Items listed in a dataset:
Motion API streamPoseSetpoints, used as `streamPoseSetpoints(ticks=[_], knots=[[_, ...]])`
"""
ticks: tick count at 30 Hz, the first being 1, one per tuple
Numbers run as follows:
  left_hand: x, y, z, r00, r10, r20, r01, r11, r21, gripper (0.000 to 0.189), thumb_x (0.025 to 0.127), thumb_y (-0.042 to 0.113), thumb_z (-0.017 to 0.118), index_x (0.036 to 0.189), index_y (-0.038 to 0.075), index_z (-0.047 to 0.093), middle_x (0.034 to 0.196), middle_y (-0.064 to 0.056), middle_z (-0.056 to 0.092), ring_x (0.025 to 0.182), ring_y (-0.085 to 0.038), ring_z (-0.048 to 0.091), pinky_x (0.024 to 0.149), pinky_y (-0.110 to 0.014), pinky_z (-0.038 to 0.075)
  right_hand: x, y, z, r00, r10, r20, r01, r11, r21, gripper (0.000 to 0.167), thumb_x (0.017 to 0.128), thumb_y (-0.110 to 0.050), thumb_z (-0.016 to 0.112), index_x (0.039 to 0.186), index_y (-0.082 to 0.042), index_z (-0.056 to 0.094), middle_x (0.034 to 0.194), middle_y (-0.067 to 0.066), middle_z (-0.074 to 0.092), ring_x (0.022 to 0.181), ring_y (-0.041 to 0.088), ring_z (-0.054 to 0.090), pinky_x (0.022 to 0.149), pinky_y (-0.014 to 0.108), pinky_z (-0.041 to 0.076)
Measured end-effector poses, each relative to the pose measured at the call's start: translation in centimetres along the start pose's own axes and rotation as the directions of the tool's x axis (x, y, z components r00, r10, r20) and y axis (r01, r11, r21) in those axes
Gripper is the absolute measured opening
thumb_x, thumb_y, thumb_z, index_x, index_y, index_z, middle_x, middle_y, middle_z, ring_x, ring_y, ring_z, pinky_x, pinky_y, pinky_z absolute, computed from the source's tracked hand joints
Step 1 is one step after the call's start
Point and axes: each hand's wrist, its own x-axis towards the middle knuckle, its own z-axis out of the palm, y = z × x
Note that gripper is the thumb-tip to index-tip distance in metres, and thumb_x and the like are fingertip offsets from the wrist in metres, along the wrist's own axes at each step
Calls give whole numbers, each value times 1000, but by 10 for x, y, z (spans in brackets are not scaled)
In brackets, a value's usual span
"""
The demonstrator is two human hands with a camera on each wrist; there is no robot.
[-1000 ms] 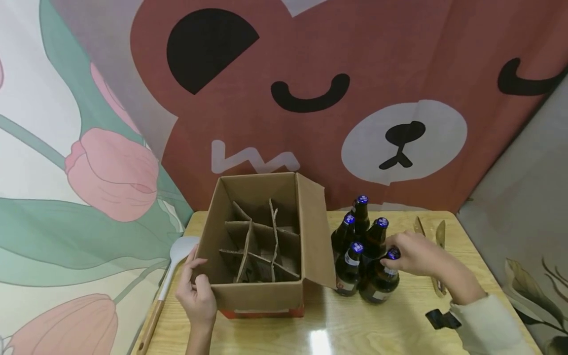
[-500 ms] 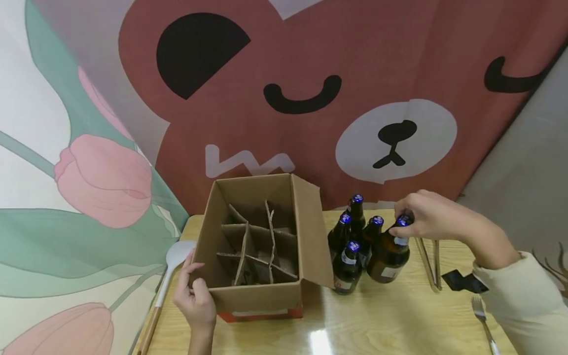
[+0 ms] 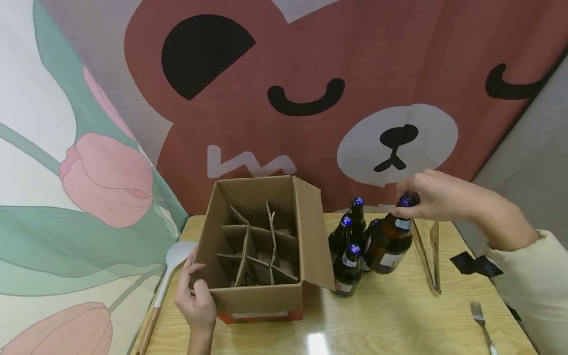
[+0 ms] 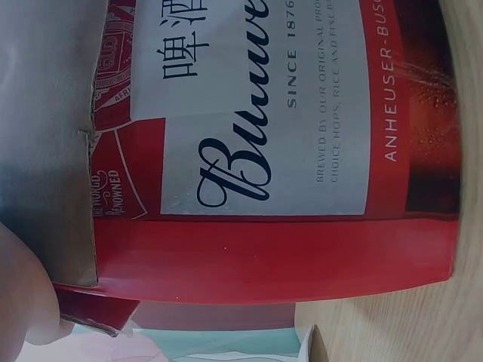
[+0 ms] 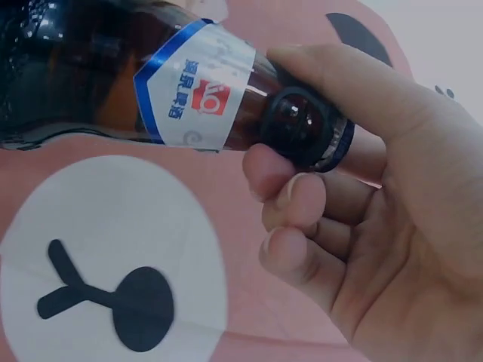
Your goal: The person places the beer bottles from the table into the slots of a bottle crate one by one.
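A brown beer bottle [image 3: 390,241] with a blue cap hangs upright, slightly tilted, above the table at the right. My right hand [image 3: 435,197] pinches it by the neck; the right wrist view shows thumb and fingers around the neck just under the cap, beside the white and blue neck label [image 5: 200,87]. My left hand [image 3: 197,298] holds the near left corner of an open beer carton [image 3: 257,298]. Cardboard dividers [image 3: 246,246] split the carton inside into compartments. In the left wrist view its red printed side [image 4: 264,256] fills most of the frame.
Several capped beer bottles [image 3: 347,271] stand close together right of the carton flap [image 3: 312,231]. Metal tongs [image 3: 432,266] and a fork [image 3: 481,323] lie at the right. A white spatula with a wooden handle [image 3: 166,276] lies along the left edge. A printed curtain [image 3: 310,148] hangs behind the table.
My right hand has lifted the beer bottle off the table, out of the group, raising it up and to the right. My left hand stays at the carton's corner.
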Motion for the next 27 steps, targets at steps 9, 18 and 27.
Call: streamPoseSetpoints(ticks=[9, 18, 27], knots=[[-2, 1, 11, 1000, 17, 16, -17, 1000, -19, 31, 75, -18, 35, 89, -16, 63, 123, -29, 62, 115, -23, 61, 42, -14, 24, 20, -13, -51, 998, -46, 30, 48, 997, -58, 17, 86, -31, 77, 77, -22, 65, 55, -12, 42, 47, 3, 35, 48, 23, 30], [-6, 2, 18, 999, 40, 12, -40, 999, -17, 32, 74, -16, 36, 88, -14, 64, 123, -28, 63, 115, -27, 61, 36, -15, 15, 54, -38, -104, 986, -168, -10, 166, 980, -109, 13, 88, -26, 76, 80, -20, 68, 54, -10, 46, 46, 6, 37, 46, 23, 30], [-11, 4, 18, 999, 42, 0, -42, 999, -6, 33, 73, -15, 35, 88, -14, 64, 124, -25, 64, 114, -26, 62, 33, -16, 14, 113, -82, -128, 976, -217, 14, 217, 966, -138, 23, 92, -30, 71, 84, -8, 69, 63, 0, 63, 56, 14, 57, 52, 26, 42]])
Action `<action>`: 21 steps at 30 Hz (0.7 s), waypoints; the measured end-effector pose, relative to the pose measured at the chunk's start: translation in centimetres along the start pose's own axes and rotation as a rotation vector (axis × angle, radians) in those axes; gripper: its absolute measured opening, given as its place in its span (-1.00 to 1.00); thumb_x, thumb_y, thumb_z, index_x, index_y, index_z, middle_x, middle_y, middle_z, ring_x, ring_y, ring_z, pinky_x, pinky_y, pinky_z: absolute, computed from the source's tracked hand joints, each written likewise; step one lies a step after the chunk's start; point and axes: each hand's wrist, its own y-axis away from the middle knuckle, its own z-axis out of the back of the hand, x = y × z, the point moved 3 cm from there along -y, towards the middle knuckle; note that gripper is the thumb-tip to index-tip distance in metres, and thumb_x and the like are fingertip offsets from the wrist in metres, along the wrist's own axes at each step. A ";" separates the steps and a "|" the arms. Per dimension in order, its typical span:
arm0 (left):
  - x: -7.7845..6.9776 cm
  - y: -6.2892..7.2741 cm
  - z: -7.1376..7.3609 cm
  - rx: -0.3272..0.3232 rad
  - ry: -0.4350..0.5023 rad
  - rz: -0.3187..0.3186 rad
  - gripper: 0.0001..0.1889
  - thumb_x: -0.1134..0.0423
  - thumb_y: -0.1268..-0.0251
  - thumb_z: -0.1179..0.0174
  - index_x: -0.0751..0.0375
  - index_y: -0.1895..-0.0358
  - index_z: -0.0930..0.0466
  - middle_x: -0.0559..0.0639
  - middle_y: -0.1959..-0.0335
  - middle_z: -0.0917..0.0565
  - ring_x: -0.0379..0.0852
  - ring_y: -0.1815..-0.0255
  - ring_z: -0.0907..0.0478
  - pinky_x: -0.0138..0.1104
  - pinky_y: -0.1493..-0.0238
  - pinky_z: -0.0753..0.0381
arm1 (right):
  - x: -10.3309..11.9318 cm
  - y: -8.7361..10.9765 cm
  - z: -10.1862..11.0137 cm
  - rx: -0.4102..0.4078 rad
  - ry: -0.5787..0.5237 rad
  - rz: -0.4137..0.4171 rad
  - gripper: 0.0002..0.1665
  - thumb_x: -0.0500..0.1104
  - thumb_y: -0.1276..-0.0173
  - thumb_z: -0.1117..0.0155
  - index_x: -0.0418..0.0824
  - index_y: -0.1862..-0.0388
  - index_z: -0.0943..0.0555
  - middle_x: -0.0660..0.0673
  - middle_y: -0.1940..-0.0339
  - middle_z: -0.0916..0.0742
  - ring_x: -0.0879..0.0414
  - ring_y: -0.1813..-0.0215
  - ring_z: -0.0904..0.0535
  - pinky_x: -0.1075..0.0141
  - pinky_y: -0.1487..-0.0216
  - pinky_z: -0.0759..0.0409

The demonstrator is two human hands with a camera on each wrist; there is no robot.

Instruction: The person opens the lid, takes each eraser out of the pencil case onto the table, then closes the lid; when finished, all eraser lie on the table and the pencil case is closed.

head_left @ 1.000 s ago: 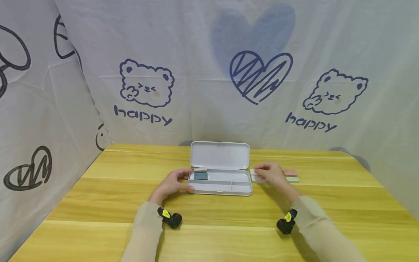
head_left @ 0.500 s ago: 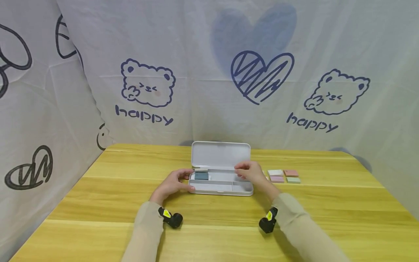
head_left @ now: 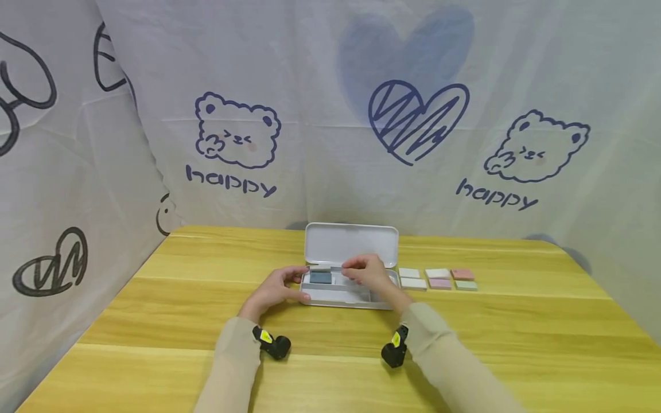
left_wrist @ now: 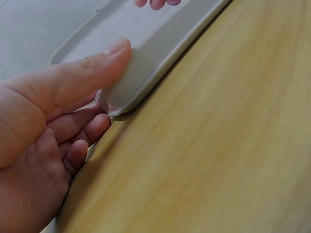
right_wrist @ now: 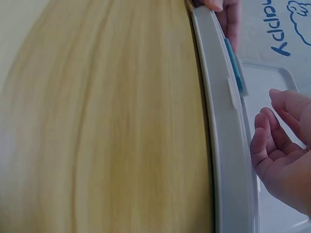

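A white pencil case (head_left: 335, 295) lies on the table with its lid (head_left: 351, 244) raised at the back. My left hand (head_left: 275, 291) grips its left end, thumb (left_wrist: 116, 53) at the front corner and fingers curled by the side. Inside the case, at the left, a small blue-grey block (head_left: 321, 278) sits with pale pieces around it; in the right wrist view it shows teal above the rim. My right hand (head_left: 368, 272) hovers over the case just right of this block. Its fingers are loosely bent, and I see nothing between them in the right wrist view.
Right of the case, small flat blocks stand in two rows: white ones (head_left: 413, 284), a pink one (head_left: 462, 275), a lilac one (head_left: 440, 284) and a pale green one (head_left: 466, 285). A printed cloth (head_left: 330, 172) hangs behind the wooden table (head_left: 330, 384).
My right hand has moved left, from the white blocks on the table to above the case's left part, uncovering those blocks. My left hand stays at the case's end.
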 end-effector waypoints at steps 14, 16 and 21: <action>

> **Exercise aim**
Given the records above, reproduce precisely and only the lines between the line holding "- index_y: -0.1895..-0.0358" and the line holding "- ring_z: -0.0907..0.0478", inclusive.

> **Solution to this exercise**
  - index_y: -0.1895..-0.0358
  - index_z: -0.0930..0.0466
  - middle_x: -0.0559..0.0639
  - middle_y: -0.1959..-0.0335
  - middle_z: -0.0917..0.0565
  - ring_x: -0.0379..0.0852
  - ring_y: -0.1815..-0.0255
  - ring_z: -0.0907..0.0478

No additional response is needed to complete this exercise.